Se chegam duas pessoas para fazer entrevista numa firma, as duas com
o mesmo grau de instrução, com a mesma experiência,
com o currículo do mesmo nível... Quem é que fica
com a vaga? É claro que é a pessoa de melhor aparência.
Às vezes, a aparência é até mais importante
do que o currículo. Eu não acho isso errado. Eu não
acho que é preconceito, nem discriminação. É
que a aparência mostra a capacidade que a pessoa tem de se organizar.
Tem umas pessoas que não têm o menor desconfiômetro,
que não se enxergam mesmo. Que vão pedir emprego daquele
jeito todo desgrenhado, parecendo que fugiram da época dos hippies.
Detesto hippie. Detesto gente que faz esse estilo "não tô
nem aí pra aparência, o que importa é a minha competência".
Sabe, aquela história ridícula de "beleza interior".
Dá um tempo, né?!? Sapato, por exemplo. Quem não
consegue nem cuidar do próprio sapato, vai conseguir cuidar das
contas de uma firma? Ou da agenda do chefe? Quando um homem dá
em cima de mim, eu logo olho pro sapato. O cara pode ser um gato, mas
se está com um sapato velho, mal engraxado, não leva a
menor chance comigo. Pior ainda são esses caras que usam esses
sapatos mocassins envernizados, com essas meias brancas meio felpudinhas.
Juro, me dá nojo.

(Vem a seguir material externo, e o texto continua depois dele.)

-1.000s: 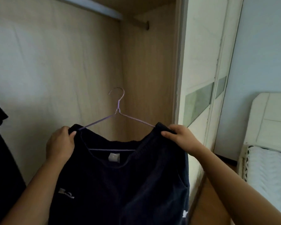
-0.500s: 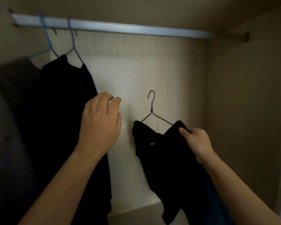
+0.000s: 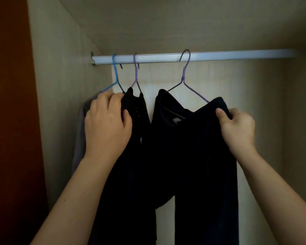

Imagina o tipo de lugar que um cara desses
vai me levar pra sair!?! Imagina um tipinho desses te beijando. Imagina
o perfume que ele deve usar. Sabe essas loções pós-barba
adocicadas? Argh! Com um cara desses, sexo, nem pensar. Nem morta que
eu ia dar bola para um cara desses. Pra sair comigo tem que ser de gerente
pra cima. Sapato italiano. É figurado isso, mas é bem
isso.
Nesse
mundo em que eu vivo, com a carreira que eu tenho para administrar,
os melhores momentos para se fazer bons contatos são as festas
e os jantares, você sabe. Então, a gente tem que usar um
pouco de sex appeal. Nada vulgar. É uma coisa de sedução
fina. O importante é criar o clima certo. Não se trata
de fazer do sexo uma arma para vencer na vida. Mas você está
lá... Um empresário importante, disponível, decidido
vem conversar... É claro que ele vai reparar na sua aparência,
na minha beleza. E é aí que pode surgir a maior oportunidade
da sua vida. Da minha vida. Se esse homem gostar de você, de mim,
não digo nem que seja pra casar, não. Casar eu só
caso por amor. E amor pode nascer, sim, quando você repara que
o homem por quem você está interessada é bonito
e pode te oferecer uma vida interessante, uma vida cheia de glamour,
cheia de intensidade, viagens, uma casa grande, um lugar onde tudo parece
um sonho. Se esse homem que eu falei for com a sua cara e te chamar
pra dar uma esticada num restaurante legal, de bom gosto, um vinhozinho
da melhor qualidade, talvez até uma noite num hotel classe A,
um homem bonito, elegante, empresário, rico... Você vai,
se diverte, e depois pode até surgir uma boa oferta de trabalho.
Eu é que não ia recusar. Não vou me sentir uma
prostituta por causa disso, nem achar que é assédio sexual
do cara. Se você tem a capacidade de sair com um homem desses,
também é perfeitamente capaz de fazer um bom trabalho
na firma dele. Poder de sedução também é
sinal de competência. Depois, é só não ficar
pegando no pé do sujeito, principalmente se ele for casado. Não
tem nada mais cafona do que ser amante do patrão. Pior do que
isso só homem com cueca samba-canção de seda estampada.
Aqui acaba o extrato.